Installs required libraries: wandb for experiment tracking and optuna for hyperparameter tuning.


📁 Load and Preprocess Dataset

Reads a CSV file containing image filenames and style labels.

Cleans data by removing missing labels.

Encodes textual labels into numeric format using LabelEncoder.

🧺 Define Custom PyTorch Dataset

Creates a FashionDataset class to load image-label pairs with optional image transformations (resizing and normalization).


🔁 Apply Stratified K-Fold Cross-Validation

Uses StratifiedKFold to split the dataset into 3 balanced folds.

🧪 Hyperparameter Tuning with Optuna

Defines an objective function for Optuna that:

Suggests values for batch_size and learning_rate.

Initializes a wandb run to track experiment metrics.

Trains and evaluates the model on each fold.

Returns averaged F1-score across folds for optimization.

🧠 Fine-Tune EfficientNet

Loads a pre-trained EfficientNet model from torchvision.models.

Replaces the classification head to match the number of classes in the fashion dataset.

Optimizes only the classifier head while retaining pretrained feature extractor layers.

📊 Track Experiments with Weights & Biases

Logs hyperparameters and performance metrics for each Optuna trial using wandb, enabling easy comparison and experiment tracking.

## Installing and Loading the Libraries
This cell installs and imports all required libraries for the CNN workflow.

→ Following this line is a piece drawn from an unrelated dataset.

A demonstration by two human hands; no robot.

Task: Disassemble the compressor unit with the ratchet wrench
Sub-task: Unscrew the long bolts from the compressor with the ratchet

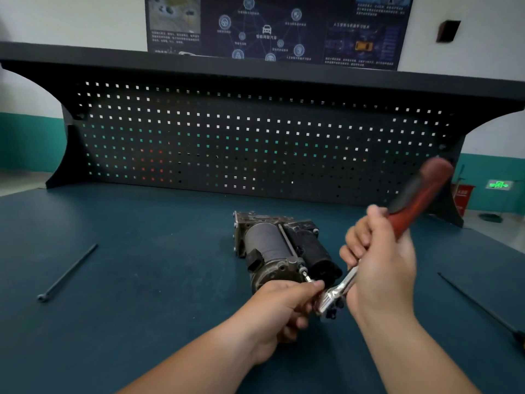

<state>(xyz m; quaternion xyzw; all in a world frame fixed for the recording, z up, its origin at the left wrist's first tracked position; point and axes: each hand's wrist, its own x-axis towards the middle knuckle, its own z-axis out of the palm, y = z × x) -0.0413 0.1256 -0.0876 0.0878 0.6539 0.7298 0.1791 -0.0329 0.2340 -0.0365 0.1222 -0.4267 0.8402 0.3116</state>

The environment is set up for reproducible, modular deep learning experiments.

In [1]:
pip install wandb



In [2]:
pip install optuna

Collecting optuna
  Downloading optuna-4.4.0-py3-none-any.whl.metadata (17 kB)
Collecting alembic>=1.5.0 (from optuna)
  Downloading alembic-1.16.4-py3-none-any.whl.metadata (7.3 kB)
Collecting colorlog (from optuna)
  Downloading colorlog-6.9.0-py3-none-any.whl.metadata (10 kB)
Downloading optuna-4.4.0-py3-none-any.whl (395 kB)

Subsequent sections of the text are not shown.